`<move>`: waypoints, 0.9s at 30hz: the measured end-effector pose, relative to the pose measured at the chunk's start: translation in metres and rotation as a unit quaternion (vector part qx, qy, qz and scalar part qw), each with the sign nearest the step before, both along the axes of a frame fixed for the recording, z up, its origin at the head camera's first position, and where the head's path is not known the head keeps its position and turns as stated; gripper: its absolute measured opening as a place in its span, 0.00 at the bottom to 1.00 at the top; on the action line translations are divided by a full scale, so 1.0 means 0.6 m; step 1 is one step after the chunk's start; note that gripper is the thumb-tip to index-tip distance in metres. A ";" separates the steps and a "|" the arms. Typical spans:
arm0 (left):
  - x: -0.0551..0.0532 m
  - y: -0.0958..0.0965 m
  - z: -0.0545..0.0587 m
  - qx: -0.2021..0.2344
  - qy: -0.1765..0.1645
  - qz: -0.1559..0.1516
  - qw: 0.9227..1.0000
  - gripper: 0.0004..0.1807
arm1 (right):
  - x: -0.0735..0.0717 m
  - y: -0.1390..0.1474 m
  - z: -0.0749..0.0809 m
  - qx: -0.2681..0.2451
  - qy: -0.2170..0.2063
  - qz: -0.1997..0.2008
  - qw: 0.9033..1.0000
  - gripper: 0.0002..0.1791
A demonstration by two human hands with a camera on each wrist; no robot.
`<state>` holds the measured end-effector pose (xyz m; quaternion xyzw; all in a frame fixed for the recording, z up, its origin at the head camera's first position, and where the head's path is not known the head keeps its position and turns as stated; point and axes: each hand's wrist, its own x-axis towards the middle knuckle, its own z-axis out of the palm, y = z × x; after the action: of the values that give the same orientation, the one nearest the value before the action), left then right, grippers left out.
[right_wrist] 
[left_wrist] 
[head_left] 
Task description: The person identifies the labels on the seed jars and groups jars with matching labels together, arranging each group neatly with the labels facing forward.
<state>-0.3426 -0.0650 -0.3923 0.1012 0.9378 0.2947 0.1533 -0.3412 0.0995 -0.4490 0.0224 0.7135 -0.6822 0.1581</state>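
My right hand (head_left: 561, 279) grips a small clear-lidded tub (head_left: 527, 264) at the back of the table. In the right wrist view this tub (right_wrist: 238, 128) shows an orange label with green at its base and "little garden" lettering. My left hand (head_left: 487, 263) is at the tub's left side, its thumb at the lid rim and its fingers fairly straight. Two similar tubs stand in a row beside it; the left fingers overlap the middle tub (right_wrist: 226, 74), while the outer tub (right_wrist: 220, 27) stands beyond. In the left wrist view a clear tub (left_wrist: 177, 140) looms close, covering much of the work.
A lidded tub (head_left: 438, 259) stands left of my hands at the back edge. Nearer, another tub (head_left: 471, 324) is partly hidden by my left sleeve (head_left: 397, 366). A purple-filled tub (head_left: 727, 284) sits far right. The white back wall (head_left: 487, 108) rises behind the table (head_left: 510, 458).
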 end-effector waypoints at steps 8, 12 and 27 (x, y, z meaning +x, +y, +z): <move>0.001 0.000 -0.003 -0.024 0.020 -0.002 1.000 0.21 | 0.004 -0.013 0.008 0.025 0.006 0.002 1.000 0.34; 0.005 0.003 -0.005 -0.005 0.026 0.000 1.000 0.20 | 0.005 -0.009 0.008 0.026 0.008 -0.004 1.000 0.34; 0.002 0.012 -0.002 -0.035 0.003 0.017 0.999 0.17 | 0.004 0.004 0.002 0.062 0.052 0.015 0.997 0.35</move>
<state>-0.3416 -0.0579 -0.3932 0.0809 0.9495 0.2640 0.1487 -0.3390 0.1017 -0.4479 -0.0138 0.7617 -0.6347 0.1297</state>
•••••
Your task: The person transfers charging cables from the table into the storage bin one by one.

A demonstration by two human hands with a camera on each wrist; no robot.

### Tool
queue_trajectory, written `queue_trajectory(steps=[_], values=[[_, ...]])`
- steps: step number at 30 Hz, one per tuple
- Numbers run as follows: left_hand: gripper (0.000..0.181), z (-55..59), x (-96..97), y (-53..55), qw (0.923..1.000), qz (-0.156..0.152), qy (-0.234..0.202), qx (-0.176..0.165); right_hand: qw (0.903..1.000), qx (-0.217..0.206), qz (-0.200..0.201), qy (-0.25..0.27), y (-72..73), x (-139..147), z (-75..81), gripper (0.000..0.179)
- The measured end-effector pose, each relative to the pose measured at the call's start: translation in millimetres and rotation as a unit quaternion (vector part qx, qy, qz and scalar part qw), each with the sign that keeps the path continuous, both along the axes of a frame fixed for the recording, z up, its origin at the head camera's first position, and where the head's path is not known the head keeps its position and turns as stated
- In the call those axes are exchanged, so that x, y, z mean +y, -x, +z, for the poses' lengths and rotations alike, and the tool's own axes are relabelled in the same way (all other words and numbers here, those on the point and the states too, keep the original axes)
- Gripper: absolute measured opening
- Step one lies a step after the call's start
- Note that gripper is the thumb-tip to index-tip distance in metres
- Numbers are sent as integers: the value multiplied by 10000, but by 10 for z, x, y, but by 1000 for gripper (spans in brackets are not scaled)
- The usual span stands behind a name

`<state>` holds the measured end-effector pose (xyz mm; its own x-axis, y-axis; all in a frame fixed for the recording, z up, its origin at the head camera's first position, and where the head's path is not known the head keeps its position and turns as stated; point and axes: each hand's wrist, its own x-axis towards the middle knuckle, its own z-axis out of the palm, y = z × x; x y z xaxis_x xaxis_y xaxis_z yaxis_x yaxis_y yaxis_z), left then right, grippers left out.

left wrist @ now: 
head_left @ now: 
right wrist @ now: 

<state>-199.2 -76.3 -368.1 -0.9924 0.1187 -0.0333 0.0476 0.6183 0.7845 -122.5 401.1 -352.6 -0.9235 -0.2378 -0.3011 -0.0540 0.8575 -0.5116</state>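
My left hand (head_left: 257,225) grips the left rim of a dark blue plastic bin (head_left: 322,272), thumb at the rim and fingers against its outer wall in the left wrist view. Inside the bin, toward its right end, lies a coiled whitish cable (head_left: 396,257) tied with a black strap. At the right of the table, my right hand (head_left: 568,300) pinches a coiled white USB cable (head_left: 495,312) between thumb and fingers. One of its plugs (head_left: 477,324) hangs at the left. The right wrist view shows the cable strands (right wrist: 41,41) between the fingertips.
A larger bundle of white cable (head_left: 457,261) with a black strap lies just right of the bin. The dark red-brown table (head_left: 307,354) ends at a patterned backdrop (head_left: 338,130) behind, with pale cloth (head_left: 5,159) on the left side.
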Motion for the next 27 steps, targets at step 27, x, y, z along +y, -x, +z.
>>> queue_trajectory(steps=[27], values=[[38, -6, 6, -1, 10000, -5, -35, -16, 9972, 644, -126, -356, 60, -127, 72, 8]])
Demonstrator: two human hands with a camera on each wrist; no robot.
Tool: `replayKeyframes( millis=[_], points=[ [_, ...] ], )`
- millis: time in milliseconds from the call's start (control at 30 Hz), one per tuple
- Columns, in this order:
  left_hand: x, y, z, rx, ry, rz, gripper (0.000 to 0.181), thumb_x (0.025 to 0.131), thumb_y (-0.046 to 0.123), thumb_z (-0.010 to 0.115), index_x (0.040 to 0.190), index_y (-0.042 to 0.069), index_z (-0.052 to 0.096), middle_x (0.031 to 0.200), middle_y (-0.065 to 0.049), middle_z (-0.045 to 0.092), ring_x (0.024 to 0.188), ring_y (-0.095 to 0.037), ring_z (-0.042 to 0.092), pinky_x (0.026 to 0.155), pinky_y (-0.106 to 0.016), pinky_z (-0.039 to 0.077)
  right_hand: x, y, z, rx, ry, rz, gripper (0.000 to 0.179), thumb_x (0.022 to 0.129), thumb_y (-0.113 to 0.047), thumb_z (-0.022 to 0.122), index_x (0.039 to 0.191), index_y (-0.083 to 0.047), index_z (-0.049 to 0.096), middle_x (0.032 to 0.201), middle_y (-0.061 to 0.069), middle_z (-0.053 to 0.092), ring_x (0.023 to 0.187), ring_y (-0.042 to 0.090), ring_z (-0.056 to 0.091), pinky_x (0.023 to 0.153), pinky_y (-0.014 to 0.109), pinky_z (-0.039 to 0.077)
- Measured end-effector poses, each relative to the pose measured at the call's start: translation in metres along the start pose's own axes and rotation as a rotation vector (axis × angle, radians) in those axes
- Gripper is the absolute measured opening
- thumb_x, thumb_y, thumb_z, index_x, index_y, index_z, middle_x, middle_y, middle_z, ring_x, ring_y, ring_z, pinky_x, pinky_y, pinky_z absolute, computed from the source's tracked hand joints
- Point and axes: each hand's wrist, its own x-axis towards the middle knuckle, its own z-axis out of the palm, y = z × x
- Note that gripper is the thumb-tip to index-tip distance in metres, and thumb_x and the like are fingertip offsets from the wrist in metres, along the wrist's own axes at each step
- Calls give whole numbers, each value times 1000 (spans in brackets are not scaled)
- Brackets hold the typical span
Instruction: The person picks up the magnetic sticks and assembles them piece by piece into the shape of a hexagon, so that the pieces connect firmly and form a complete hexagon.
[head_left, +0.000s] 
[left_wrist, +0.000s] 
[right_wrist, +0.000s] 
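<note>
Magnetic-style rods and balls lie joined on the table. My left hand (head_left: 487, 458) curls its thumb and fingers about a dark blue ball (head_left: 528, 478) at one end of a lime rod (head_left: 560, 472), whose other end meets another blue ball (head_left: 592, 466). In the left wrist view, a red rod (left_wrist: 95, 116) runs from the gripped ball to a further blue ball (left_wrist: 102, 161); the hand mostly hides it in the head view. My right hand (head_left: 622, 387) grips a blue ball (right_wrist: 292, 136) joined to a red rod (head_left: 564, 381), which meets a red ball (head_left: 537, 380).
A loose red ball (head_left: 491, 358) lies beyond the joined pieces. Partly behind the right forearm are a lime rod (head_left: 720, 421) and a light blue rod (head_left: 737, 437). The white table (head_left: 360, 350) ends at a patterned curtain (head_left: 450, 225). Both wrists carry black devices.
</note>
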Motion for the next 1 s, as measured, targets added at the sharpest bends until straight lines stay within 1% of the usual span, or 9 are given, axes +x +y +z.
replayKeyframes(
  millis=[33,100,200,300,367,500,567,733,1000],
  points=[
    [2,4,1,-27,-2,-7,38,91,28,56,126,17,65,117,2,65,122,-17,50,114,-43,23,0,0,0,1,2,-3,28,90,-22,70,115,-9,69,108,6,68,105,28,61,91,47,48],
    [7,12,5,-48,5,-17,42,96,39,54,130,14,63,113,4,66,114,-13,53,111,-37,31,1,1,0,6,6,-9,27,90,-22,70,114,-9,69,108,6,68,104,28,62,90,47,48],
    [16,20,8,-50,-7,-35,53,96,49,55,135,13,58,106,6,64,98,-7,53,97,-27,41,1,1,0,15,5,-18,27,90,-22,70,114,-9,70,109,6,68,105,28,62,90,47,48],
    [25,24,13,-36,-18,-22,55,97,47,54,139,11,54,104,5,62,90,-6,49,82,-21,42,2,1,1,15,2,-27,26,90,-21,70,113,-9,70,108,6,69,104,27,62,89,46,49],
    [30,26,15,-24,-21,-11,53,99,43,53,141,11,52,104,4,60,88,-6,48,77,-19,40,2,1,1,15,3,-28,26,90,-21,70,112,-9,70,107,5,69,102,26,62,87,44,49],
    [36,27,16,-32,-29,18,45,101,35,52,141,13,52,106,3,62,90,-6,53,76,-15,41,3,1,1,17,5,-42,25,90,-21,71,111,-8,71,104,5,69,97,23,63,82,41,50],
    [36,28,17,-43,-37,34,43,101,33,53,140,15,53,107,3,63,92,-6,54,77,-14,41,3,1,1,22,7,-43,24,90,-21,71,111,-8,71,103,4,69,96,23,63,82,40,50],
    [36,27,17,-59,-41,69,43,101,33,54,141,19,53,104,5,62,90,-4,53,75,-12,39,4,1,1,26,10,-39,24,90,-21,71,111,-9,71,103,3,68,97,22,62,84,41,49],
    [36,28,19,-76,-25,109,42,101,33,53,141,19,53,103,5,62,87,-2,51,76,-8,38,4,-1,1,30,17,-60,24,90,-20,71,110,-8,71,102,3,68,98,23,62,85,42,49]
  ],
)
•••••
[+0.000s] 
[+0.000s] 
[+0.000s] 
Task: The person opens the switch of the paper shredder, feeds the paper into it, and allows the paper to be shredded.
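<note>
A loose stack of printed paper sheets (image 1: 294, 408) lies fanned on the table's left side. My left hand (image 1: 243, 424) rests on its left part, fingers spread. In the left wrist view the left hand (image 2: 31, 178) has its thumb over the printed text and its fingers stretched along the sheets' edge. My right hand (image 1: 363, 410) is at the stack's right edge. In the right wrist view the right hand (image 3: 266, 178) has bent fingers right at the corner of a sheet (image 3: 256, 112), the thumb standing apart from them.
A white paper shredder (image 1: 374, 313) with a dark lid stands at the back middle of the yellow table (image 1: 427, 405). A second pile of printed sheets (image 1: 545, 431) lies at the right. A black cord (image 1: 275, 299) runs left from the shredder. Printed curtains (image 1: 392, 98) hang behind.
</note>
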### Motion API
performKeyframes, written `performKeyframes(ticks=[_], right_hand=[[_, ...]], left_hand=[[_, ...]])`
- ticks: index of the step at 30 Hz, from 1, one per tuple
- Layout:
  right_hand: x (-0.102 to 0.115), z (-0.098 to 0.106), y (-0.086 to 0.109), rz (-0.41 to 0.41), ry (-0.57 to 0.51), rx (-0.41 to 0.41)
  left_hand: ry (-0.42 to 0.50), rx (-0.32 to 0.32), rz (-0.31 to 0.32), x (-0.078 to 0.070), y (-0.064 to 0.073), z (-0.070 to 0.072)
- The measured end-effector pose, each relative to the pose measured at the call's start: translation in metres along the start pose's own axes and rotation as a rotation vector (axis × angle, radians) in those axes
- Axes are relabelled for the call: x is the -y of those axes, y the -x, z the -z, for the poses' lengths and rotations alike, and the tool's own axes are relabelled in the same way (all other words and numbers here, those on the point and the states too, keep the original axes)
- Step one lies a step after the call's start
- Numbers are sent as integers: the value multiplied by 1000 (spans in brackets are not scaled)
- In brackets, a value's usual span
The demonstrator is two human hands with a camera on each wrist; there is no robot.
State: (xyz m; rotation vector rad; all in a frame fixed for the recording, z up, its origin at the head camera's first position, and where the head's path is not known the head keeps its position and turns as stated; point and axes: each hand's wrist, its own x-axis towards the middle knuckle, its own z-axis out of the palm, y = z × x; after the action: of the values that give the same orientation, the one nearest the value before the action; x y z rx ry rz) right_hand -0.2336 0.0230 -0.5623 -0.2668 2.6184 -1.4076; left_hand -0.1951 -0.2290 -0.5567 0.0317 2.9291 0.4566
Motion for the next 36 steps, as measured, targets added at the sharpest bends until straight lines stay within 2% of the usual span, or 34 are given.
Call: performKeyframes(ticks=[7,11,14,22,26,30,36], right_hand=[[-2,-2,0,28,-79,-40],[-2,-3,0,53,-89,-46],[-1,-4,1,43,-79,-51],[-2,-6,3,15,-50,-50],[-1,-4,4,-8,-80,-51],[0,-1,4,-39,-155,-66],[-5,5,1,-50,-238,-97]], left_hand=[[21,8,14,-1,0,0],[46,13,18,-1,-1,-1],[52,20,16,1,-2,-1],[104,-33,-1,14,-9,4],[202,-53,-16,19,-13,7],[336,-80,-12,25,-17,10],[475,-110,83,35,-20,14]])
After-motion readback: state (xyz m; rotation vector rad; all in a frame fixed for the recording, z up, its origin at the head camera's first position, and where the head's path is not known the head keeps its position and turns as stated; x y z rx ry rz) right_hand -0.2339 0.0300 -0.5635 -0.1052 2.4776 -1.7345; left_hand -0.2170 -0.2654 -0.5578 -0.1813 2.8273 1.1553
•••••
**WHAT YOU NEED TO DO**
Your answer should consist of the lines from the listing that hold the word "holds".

**REPLY TO THE TASK**
`<state>` holds the measured end-effector pose (xyz m; quaternion xyzw; all in a frame fixed for the recording, z up, its origin at the head camera's first position, and where the head's path is not known the head keeps its position and turns as stated; point and axes: each hand's wrist, its own x-axis towards the middle knuckle, its own z-axis out of the palm, y = z × x; after the action: of the values that give the same orientation, the one nearest the value before the action), left then right, grippers left out.
`<state>` holds the measured end-effector pose (xyz mm; its own x-axis, y-axis; all in a frame fixed for the recording, z up, its origin at the head camera's first position, and where the head's path is not known the head keeps its position and turns as stated; point and axes: each hand's wrist, its own x-axis towards the middle knuckle, its own z-axis out of the palm, y = z × x; x y z xaxis_x xaxis_y xaxis_z yaxis_x yaxis_y yaxis_z), left then right, grippers left out.

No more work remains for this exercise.